All pictures are to be dropped, and the remaining data set down exactly.

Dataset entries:
○ ○ ○

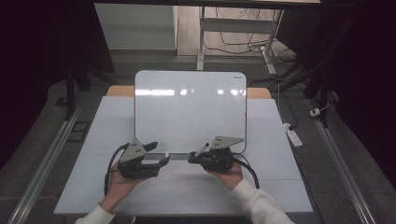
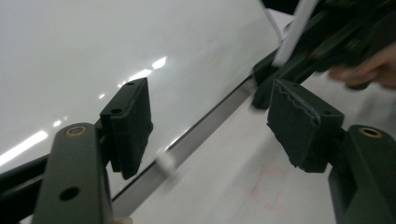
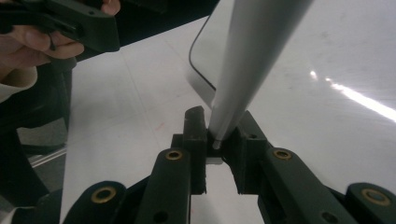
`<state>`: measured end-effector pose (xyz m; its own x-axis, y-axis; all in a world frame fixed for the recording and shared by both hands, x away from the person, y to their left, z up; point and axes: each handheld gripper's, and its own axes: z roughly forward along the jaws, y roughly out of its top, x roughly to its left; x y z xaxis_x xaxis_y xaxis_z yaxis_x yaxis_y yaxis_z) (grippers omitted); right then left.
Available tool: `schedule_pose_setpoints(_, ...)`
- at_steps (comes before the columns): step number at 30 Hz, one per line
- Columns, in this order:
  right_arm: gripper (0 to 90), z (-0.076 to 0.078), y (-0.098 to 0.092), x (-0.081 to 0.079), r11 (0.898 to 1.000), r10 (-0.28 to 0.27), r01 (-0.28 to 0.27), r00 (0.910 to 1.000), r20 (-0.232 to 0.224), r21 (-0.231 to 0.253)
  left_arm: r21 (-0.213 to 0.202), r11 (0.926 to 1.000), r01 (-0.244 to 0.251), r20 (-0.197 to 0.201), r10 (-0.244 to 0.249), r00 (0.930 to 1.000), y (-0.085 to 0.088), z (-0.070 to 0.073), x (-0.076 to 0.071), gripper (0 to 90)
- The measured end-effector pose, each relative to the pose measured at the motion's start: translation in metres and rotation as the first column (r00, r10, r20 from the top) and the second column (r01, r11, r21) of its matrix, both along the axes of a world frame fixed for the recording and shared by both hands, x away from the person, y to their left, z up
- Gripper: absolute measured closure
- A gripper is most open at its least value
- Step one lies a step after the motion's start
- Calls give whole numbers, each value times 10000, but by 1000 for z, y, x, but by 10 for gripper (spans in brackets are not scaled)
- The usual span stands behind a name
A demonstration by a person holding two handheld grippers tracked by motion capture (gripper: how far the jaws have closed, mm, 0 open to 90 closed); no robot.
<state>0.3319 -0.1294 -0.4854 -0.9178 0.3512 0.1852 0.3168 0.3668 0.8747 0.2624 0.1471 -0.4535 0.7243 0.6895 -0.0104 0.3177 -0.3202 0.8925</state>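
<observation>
A white whiteboard [image 1: 190,109] lies flat on the table. My right gripper [image 1: 192,158] is at the board's near edge, shut on a white marker [image 1: 202,150] that slants up and away from its jaws. In the right gripper view the marker's barrel [image 3: 252,60] rises from between the pads of that gripper [image 3: 219,140]. My left gripper [image 1: 158,154] stands open just left of it, jaws pointing right, nothing between them. A small white piece [image 1: 166,154], blurred in the left gripper view [image 2: 164,163], sits by the board's metal edge. The marker [image 2: 294,32] shows beyond the left gripper [image 2: 210,116].
The table top [image 1: 107,140] is a pale sheet with free room left, right and in front of the board. A white power strip [image 1: 294,135] and cables lie on the floor to the right. Desk legs stand behind the table.
</observation>
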Motion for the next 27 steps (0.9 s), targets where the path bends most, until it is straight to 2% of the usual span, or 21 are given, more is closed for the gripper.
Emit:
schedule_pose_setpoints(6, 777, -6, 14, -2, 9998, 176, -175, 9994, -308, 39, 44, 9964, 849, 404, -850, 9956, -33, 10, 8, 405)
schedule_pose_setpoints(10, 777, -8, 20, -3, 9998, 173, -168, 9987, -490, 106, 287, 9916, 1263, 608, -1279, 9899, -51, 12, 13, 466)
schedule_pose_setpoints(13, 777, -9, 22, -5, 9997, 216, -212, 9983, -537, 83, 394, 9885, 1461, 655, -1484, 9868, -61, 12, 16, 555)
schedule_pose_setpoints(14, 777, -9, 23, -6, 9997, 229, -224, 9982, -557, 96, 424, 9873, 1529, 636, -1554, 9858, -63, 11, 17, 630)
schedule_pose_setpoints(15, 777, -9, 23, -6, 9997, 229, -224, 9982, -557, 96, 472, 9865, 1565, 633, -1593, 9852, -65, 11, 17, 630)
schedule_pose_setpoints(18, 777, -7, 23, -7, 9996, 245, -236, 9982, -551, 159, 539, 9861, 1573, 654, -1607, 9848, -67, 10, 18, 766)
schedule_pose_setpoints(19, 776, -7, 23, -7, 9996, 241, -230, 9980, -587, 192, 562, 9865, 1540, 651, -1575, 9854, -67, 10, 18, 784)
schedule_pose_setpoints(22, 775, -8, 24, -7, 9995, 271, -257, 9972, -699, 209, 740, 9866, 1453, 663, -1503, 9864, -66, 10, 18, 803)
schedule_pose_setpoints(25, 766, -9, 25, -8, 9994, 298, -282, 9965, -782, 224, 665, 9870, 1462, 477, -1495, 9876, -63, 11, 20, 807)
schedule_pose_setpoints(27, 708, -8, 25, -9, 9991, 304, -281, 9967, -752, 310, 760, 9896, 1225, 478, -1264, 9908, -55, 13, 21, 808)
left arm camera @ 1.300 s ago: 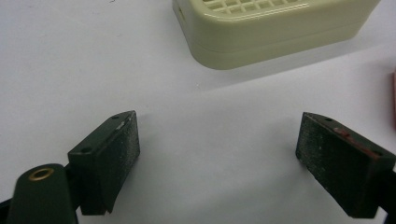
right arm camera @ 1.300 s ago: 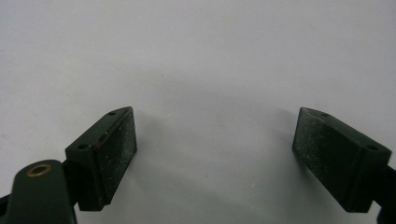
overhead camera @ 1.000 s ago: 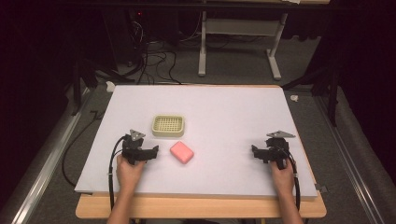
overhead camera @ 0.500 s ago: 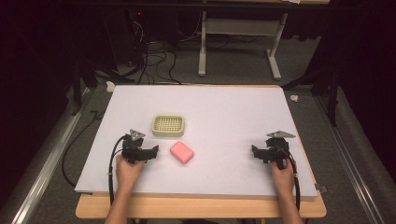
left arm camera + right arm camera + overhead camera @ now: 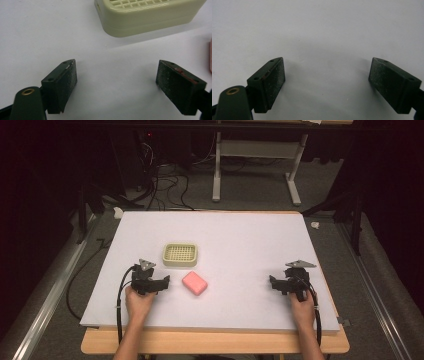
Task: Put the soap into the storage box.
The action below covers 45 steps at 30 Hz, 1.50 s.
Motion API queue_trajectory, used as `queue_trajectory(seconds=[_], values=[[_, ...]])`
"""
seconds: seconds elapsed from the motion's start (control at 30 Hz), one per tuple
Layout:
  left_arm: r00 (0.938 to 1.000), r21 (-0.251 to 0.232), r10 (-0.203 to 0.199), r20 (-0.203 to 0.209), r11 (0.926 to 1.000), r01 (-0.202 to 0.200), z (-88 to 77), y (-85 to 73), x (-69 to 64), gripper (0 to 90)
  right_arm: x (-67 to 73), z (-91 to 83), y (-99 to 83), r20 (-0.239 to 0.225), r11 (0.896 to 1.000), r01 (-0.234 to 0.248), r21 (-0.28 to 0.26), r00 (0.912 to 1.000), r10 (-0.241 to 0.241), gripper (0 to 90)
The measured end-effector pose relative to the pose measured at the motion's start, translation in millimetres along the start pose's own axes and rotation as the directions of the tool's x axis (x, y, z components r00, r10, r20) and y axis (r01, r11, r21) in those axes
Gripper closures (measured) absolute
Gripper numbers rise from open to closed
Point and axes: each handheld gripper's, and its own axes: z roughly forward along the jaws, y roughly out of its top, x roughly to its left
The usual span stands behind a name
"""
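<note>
While both grippers rest wide open and empty, the pink soap (image 5: 194, 283) lies just beside the left gripper (image 5: 161, 283), the cream dish (image 5: 180, 255) just ahead, apparently awaiting pickup.

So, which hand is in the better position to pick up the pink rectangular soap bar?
The left. The left gripper sits open just beside the pink rectangular soap bar, near the cream plastic grid-topped tray. The right gripper, also open, is far across the white table.
</note>
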Motion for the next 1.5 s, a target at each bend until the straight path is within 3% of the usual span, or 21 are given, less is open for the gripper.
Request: queue_trajectory(seconds=[0.3,0.67,1.1,1.5], values=[[0.9994,-0.01,0.014,0.032,0.9999,-0.014,-6.6,0.7,-4.1,16.2,0.0,0.0,0.0,0.0,1.0,0.0,0.0,1.0,0.0,14.4],[0.9948,-0.068,0.061,0.081,0.9961,-0.056,-24.9,3.7,-17.7,18.5,0.1,0.0,0.0,0.0,1.0,0.0,0.0,1.0,0.0,14.4],[0.9827,-0.079,0.11,0.149,0.992,-0.099,-34.5,7.8,-37.3,16.1,0.1,0.0,0.0,0.0,1.0,0.001,0.0,1.0,-0.001,14.4],[0.966,-0.086,0.172,0.193,0.9836,-0.158,-36.0,11.2,-58.2,15.4,0.1,0.0,0.0,0.0,1.0,0.001,0.0,1.0,-0.001,14.4]])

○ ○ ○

> SOLUTION FOR THIS TASK
`<state>`: measured end-effector pose (xyz m; its own x-axis, y-axis; all in a world frame fixed for the recording and shared by both hands, x away from the person, y to their left, z up; point and axes: each handheld gripper's, and its own axes: z roughly forward along the jaws, y roughly out of its top, x roughly to its left; x y z xaxis_x xaxis_y xaxis_z yaxis_x yaxis_y yaxis_z) (grippers omitted); right then left.
Available tool: `schedule_pose_setpoints(_, ...)`
- at_steps (comes before the columns): step number at 30 Hz, one per line
- Columns, in this order:
  right_arm: gripper (0 to 90), z (-0.076 to 0.078), y (-0.098 to 0.092), x (-0.081 to 0.079), r11 (0.898 to 1.000), r10 (-0.28 to 0.27), r01 (-0.28 to 0.27), r00 (0.910 to 1.000), r20 (-0.232 to 0.224), r21 (-0.231 to 0.253)
  left_arm: r21 (-0.213 to 0.202), r11 (0.926 to 1.000), r01 (-0.244 to 0.251), r20 (-0.197 to 0.201), r10 (-0.244 to 0.249), r00 (0.930 to 1.000), y (-0.085 to 0.088), z (-0.070 to 0.073), x (-0.076 to 0.071), gripper (0 to 90)
- The measured end-effector pose, each relative to the pose measured at the motion's start: translation in metres and rotation as the first column (r00, r10, r20 from the top) and the second column (r01, r11, r21) of its matrix, both along the axes of a world frame fixed for the recording and shared by both hands, x away from the person, y to their left, z up
- Gripper: absolute measured closure
- A gripper is most open at its least value
- Step one lies a step after the motion's start
- Calls give whole numbers, each value times 10000, but by 1000 for z, y, x, but by 10 for gripper (spans in brackets are not scaled)
- The usual span stands behind a name
A demonstration by a person holding two handheld grippers tracked by motion capture (gripper: how far the jaws have closed, mm, 0 open to 90 closed); no robot.
<state>0.3319 -0.1294 -0.4854 -0.9178 0.3512 0.1852 0.3168 0.3668 0.8747 0.2624 0.1471 -0.4535 0.7243 0.6895 -0.0104 0.3177 -0.3202 0.8925</state>
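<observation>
A white whiteboard [image 1: 190,109] lies flat on the table. My right gripper [image 1: 192,158] is at the board's near edge, shut on a white marker [image 1: 202,150] that slants up and away from its jaws. In the right gripper view the marker's barrel [image 3: 252,60] rises from between the pads of that gripper [image 3: 219,140]. My left gripper [image 1: 158,154] stands open just left of it, jaws pointing right, nothing between them. A small white piece [image 1: 166,154], blurred in the left gripper view [image 2: 164,163], sits by the board's metal edge. The marker [image 2: 294,32] shows beyond the left gripper [image 2: 210,116].
The table top [image 1: 107,140] is a pale sheet with free room left, right and in front of the board. A white power strip [image 1: 294,135] and cables lie on the floor to the right. Desk legs stand behind the table.
</observation>
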Motion for the next 27 steps (0.9 s), targets where the path bends most, until it is straight to 2% of the usual span, or 21 are given, more is closed for the gripper.
Emit:
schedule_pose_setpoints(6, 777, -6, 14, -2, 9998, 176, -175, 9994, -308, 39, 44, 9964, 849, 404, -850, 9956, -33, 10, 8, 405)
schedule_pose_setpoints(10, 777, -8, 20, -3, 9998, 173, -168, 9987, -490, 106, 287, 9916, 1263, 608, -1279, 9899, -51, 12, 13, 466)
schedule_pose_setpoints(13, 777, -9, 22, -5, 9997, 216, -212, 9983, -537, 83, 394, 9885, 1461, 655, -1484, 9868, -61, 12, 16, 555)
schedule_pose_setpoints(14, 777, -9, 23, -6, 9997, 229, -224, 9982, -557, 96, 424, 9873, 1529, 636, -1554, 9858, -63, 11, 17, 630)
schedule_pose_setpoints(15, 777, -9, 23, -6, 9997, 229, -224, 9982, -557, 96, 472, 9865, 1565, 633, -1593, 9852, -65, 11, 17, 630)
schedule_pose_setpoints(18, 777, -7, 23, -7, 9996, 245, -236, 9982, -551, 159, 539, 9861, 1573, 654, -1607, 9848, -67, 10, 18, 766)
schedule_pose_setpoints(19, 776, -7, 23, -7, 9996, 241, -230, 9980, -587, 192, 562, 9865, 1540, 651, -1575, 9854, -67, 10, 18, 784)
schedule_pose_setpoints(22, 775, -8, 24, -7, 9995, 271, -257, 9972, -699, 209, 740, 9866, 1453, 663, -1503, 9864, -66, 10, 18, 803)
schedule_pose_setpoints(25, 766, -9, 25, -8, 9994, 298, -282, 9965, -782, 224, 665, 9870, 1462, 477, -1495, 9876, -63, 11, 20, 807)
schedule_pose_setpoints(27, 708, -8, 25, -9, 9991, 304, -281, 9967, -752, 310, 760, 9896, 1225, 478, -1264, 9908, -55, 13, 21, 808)
left arm camera @ 1.300 s ago: 
right arm camera @ 1.300 s ago: 
overhead camera @ 1.000 s ago: 
overhead camera @ 0.500 s ago: 
left arm camera + right arm camera + overhead camera @ now: 
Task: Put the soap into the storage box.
The action below covers 45 steps at 30 Hz, 1.50 s.
Motion API queue_trajectory, used as `queue_trajectory(seconds=[_], values=[[_, ...]])`
"""
seconds: seconds elapsed from the motion's start (control at 30 Hz), one per tuple
Layout:
  left_arm: r00 (0.938 to 1.000), r21 (-0.251 to 0.232), r10 (-0.203 to 0.199), r20 (-0.203 to 0.209), r11 (0.926 to 1.000), r01 (-0.202 to 0.200), z (-88 to 77), y (-85 to 73), x (-69 to 64), gripper (0 to 90)
  right_arm: x (-67 to 73), z (-91 to 83), y (-99 to 83), r20 (-0.239 to 0.225), r11 (0.896 to 1.000), r01 (-0.234 to 0.248), r21 (-0.28 to 0.26), r00 (0.912 to 1.000), r10 (-0.241 to 0.241), gripper (0 to 90)
The measured end-effector pose relative to the pose measured at the motion's start, translation in millimetres along the start pose's own axes and rotation as the directions of the tool's x axis (x, y, z components r00, r10, r20) and y axis (r01, r11, r21) in those axes
Gripper closures (measured) absolute
Gripper numbers rise from open to closed
Point and axes: each handheld gripper's, and its own axes: z roughly forward along the jaws, y roughly out of its top, x roughly to its left
The usual span stands behind a name
"""
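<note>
While both grippers rest wide open and empty, the pink soap (image 5: 194, 283) lies just beside the left gripper (image 5: 161, 283), the cream dish (image 5: 180, 255) just ahead, apparently awaiting pickup.

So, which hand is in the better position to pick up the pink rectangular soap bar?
The left. The left gripper sits open just beside the pink rectangular soap bar, near the cream plastic grid-topped tray. The right gripper, also open, is far across the white table.
</note>
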Motion for the next 1.5 s, a target at each bend until the straight path is within 3% of the usual span, or 21 are given, less is open for the gripper.
Request: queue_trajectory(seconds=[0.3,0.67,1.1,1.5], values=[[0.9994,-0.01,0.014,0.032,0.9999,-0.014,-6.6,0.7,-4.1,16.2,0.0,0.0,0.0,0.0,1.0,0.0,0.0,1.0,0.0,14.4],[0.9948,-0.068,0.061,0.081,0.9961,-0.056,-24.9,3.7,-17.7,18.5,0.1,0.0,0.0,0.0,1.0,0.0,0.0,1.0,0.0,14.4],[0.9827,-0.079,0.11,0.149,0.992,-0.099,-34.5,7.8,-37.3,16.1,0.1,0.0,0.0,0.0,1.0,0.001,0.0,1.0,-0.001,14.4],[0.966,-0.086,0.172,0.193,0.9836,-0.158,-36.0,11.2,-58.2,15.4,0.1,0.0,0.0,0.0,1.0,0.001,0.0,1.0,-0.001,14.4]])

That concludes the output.